Oh je vous entends déjà vous offusquer et vous gausser, un poil ironiques: quelle sorte de gens s'estiment si supérieurs aux autres pour s'enfermer et se préserver ainsi?!
Détrompez-vous, ces gens n'étaient ni méchants ni hautains, ils avaient tout simplement peur et ils aimaient l'ordre et le silence. Un peu comme des cisterciens sans la tonsure si vous voulez.
On sortait peu de l'enceinte à part les hommes d'affaires qui se rendaient à leurs affaires justement, que l'on imagine bien volontiers juteuses à la Bourse de Paris,  et le dimanche où l'on se rendait à la messe de 10h45, ce qui faisait du midi tapant, juste le temps de récupérer le gâteau à la pâtisserie pour rentrer se mettre à table.
Alors me direz-vous, qu'est ce qui pourrait bien froisser le lissé parfait de la soie de la vie de ces gens comme il faut? Hum?
Comme le disait souvent et  le colonel Lambuche qui avait gagné ses galons en Algérie,  sis au six de la rue des Lilas, "C'est la vue du mur qui donne envie au bouc de se gratter"...
Un bouc?! S'exclamaient ces dames, "Mais quelle horrrrrreur!!!" Et les regards d'une délicieuse terreur mêlée d'un intérêt certain s'attardaient sur le mur.
En fait de bouc prurigineux, ce fut un petit garçon tout frisé aux joues brunes qui apparut un beau matin d'été.
Un petit gars tout crasseux et mal nippé avec son falzar tenu par une ficelle à rôti et sa casquette bleue brodée d'étoiles rouges bien trop large pour sa petite tête mais que les oreilles arrêtaient à temps pour laisser paraitre un pur regard d'émeraude. 
On s'étonna tout d'abord et Norbert fut expédié manu militari aux quatre coins du mur pour en inspecter d'éventuelles failles à la loupe, ce qui ne donna aucun résultat.
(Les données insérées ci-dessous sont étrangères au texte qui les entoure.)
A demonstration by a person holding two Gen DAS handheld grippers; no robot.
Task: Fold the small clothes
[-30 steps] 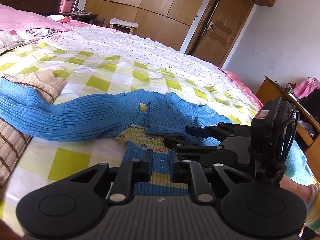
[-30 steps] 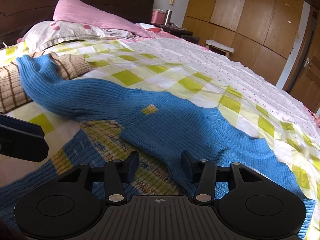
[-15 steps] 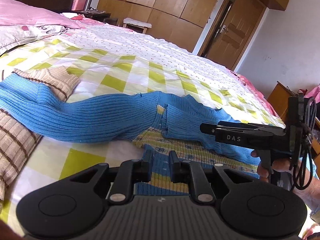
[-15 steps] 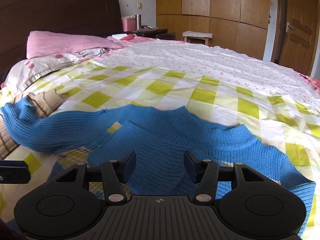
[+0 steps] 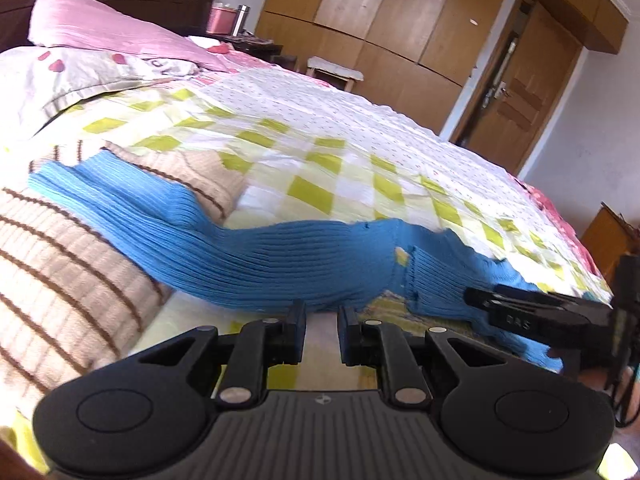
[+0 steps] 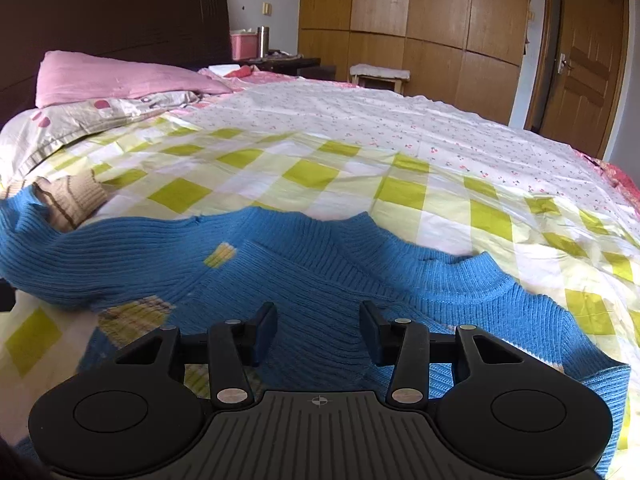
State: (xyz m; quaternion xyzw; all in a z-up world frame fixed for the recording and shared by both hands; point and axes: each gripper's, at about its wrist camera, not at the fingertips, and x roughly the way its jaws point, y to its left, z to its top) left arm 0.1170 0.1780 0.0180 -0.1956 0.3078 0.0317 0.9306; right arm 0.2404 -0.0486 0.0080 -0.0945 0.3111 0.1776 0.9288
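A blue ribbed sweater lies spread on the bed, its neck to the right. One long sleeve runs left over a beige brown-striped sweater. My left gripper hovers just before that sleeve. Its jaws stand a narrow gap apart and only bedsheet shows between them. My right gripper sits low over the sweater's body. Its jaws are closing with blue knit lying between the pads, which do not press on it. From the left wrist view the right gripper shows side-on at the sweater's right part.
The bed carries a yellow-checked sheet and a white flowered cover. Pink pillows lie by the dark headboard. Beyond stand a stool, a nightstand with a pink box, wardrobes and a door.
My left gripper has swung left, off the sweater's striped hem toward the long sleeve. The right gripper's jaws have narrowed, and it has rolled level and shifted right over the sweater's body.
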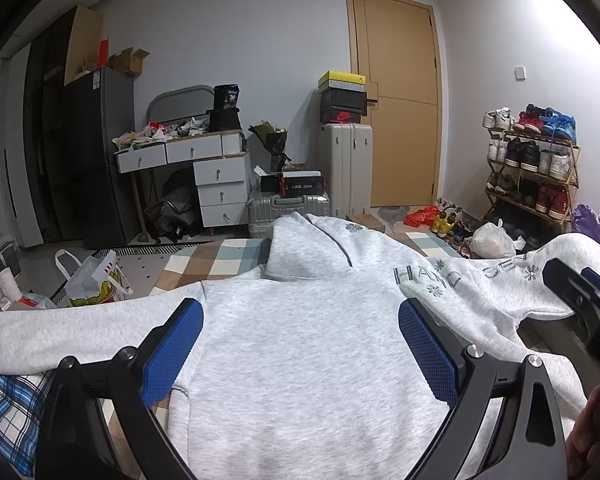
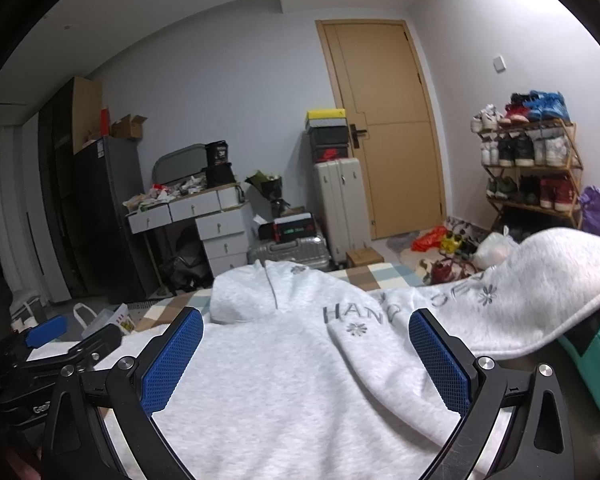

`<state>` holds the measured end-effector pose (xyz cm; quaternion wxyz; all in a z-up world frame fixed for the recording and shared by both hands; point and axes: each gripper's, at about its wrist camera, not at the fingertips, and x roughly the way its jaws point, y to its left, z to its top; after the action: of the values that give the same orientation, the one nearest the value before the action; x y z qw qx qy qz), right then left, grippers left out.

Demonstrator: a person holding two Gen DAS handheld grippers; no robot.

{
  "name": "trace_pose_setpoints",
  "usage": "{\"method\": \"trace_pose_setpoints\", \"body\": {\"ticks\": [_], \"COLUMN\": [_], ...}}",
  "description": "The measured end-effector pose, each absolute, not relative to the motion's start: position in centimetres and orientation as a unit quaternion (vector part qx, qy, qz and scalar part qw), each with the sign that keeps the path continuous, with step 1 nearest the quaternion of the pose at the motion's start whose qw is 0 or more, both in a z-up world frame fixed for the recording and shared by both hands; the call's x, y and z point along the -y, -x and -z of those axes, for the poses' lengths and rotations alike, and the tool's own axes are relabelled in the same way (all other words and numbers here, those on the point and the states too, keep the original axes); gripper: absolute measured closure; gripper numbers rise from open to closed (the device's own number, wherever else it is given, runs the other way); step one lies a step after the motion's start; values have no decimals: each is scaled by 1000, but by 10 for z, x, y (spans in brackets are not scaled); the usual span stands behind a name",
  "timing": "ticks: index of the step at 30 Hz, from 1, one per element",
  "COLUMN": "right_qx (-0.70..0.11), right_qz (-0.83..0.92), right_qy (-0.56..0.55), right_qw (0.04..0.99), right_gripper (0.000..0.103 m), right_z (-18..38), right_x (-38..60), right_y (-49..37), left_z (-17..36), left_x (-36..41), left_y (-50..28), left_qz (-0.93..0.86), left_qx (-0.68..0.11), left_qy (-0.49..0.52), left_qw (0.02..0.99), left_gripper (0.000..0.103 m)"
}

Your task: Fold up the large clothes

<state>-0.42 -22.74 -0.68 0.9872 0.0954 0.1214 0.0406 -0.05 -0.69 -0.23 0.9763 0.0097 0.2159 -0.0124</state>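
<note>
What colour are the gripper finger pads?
Blue pads, clearest in the right wrist view.

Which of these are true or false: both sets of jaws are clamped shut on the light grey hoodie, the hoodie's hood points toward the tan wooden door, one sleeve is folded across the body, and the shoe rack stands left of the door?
1. Both grippers grip the light grey hoodie. False: the left gripper and right gripper are open, jaws apart.
2. Its hood points toward the tan wooden door. True.
3. The lettered sleeve lies folded across the body. True.
4. The wooden shoe rack stands left of the door. False: right.
</note>
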Motion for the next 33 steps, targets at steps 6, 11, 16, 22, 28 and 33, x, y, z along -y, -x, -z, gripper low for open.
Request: {"method": "trace_pose_setpoints", "body": {"ticks": [6, 11, 16, 22, 28, 33], "right_qx": [-161, -190, -202, -235, -266, -276], "right_qz": [-24, 63, 149, 144, 165, 197], "right_qy": [-179, -237, -313, -469, -472, -422], "right_qw": [970, 951, 916, 839, 824, 841], "right_gripper": [0, 0, 0, 0, 33, 80], "right_z": [5, -3, -12, 21, 39, 22], "right_x": [294, 413, 529, 623, 644, 648], "right_y": [-2, 14, 46, 62, 45, 24], "left_z": [10, 10, 13, 18, 21, 21], "left_x": [19, 25, 31, 37, 42, 43], "left_y": [1, 6, 3, 1, 2, 1], "left_qz": [37, 49, 53, 53, 50, 47], "left_qx": [-236, -233, -241, -251, -257, -258], "left_qy": [-38, -55, -66, -72, -87, -94], "left_qw": [970, 970, 967, 964, 961, 960], "left_gripper": [7, 7, 7, 7, 7, 7]}}
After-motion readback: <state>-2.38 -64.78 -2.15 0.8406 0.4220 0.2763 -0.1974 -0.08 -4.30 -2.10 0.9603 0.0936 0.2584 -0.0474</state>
L'enfant apparaissait, il était gentil et rendait même de menus services qu'on ne savait repousser devant le regard hypnotisant qu'il posait alors sur les personnes les plus vindicatives et résolues.
On finit  par s'habituer à sa présence et certains même l'attendaient avec impatience comme le vieil apothicaire aveugle pour qui il lisait le journal et surtout la petite Charlotte qui reprenait de l'appétit parce qu'il la faisait rire en sortant des ballons  et des fleurs de ses manches, et même des ribambelles d'oiseaux de ses oreilles, si bien que le docteur déclara qu'elle pourrait peut-être remarcher un jour si elle continuait à si bien évoluer. (ça sent l'happy end, ils se marièrent et eurent beaucoup d'enfants, mais non!)
Et puis  il ne revint plus. Après plus d'un mois d'absence, les gens de la rue des Lilas décidèrent de se rendre en délégation sur le campement de gitans situé à la sortie de la ville, d'où le petit venait certainement.
Lorsqu'ils y parvinrent les caravanes avaient disparu, ne restaient que les traces de roues dans la boue et tout au fond, assis sur un cageot de bois, un très vieil homme  au regard d'émeraude souleva sa casquette étoilée pour les saluer.





 

Sur une idée commune :
Que peut-il bien se passer dans la petite rue des Lilas, si tranquille?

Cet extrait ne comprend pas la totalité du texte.